R&D Portfolio Update March 2018: DNDi Filarial diseases programme

 

DNDi aims to deliver:

  • A new oral, short-course macrofilaricide treatment, with potential application to treat both onchocerciasis and lymphatic filariasis.

 

DNDi aims to deliver a new, oral, short-course macrofilaricide treatment for river blindness, to offer patients a cure that kills adult worms and allows for treatment in regions co-endemic for Loa loa. DNDi now has a diverse portfolio of potential macrofilaricides with different modes of potentially killing adult worms:

 

Three patients sitting on a bench

Research

Research

One project in the research phase:

 

  • Macro-filaricide 3: Following a drug repurposing strategy, completion of screening of compounds active against various filarial species identified several hits and leads. One successful compound is a well-known antihelminthic (oxfendazole) that is currently being investigated for feasibility of use in humans. Other screened compounds have been provided by a number of pharmaceutical companies and belong to well-characterized chemical series that have been extensively optimized for other indications. Lead optimization has been undertaken in collaboration with Celgene and identified hits will be further explored. These efforts will continue throughout 2018, with the aim of delivering a pre-clinical candidate for filarial diseases.

 

Translation

Translation

Three projects in the translation phase:

 

  • Emodepside1: Originating from the Japanese pharmaceutical company Astellas, emodepside has been developed and is currently commercialized by Bayer Animal Health as an anti-helminthic veterinary drug for cats and dogs. DNDi has a collaboration agreement with Bayer to jointly develop emodepside for the treatment of onchocerciasis. Emodepside entered into healthy volunteer Phase I studies in 2016. The Single Ascending Dose Study was completed in 2017 and the Multiple Ascending Dose Study should be completed in 2018.
  • Oxfendazole: Oxfendazole is currently under development for treatment of neurocysticercosis and trichuris. Taking advantage of preclinical work conducted by JHU, DNDi is exploring the possibility to repurpose oxfendazole as a macrofilaricide treatment for filarial indications.

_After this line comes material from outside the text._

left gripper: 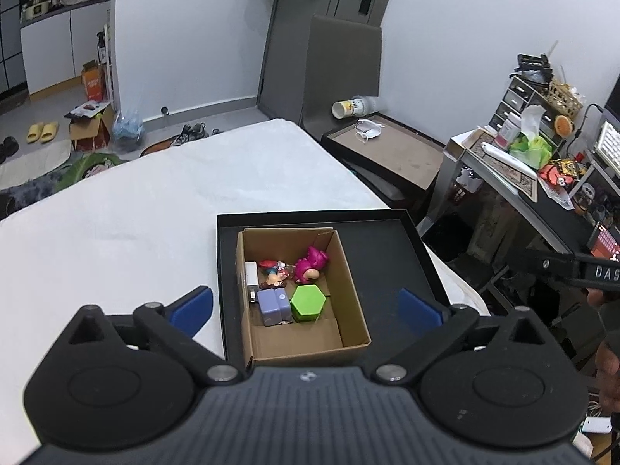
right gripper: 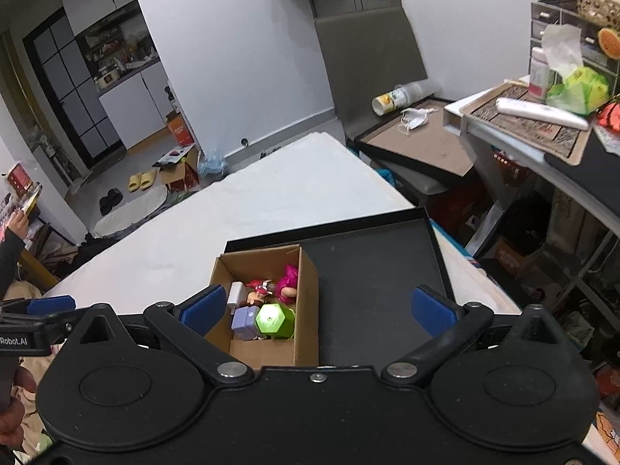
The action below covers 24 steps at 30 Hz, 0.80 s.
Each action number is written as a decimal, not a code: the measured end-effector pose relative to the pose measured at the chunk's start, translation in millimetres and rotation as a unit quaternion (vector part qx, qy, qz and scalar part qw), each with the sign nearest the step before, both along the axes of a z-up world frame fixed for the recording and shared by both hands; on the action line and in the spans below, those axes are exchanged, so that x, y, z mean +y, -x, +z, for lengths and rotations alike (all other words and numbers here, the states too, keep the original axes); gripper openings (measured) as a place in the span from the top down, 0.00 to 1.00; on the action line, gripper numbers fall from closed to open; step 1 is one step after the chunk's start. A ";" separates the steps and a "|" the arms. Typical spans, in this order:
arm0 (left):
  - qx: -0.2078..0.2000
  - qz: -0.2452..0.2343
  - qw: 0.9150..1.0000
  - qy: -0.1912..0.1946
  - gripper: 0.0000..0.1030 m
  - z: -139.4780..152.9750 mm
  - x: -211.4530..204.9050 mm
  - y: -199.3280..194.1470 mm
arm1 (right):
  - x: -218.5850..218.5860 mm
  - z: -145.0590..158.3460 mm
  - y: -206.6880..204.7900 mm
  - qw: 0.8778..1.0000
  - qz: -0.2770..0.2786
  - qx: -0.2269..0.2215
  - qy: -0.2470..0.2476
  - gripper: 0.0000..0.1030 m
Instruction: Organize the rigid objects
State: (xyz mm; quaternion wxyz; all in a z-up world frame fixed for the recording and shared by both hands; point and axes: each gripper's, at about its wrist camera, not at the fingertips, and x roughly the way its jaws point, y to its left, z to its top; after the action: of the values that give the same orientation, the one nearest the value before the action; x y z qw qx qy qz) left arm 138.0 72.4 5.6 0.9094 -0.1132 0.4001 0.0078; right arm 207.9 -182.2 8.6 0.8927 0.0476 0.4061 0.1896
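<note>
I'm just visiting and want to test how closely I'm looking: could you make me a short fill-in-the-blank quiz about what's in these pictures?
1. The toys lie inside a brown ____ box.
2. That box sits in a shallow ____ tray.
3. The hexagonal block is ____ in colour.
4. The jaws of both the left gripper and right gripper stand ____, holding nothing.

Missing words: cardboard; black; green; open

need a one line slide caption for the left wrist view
Open left gripper above a cardboard box of small toys, including a green hexagon block, inside a black tray.
</note>
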 end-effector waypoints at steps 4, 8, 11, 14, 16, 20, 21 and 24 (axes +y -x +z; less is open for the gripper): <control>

  • ABBV-4083 (TylaMac)ABBV-4083 is a derivative of Tylosin, a veterinary antibiotic that targets the worm-symbiont Wolbachia. The compound is currently in full pre-clinical development for the treatment of filarial diseases. ABBV-4083 is orally available, induces a robust anti-Wolbachia effect in several in vivo models, demonstrates clear superiority over doxycycline, and is effective after a shorter dosing regimen. Preliminary safety and toxicology profiling of this compound suggests a favourable safety profile.

    Toxicology studies were completed in 2017 and an oral formulation was developed. In December 2017, AbbVie began the first human trial of ABBV-4083 to test the drug’s safety in healthy volunteers and assist in the selection of doses for future trials. This Phase 1 study is expected to be completed in 2018, and is taking place at AbbVie’s Clinical Pharmacology Research Unit.

 


[1] A collaboration agreement was signed between Bayer AG and DNDi in December 2014 – DNDi is responsible for the clinical development of emodepside and Bayer for the pre-clinical and pharmaceutical development as well as for registration, manufacturing, and distribution of the drug. Bayer AG provides the active ingredient emodepside to DNDi. Emodepside originates from the Japanese pharmaceutical company Astellas and has been developed by Bayer’s HealthCare’s Animal Health division for veterinary use. Astellas has granted Bayer AG the rights to develop emodepside along these lines.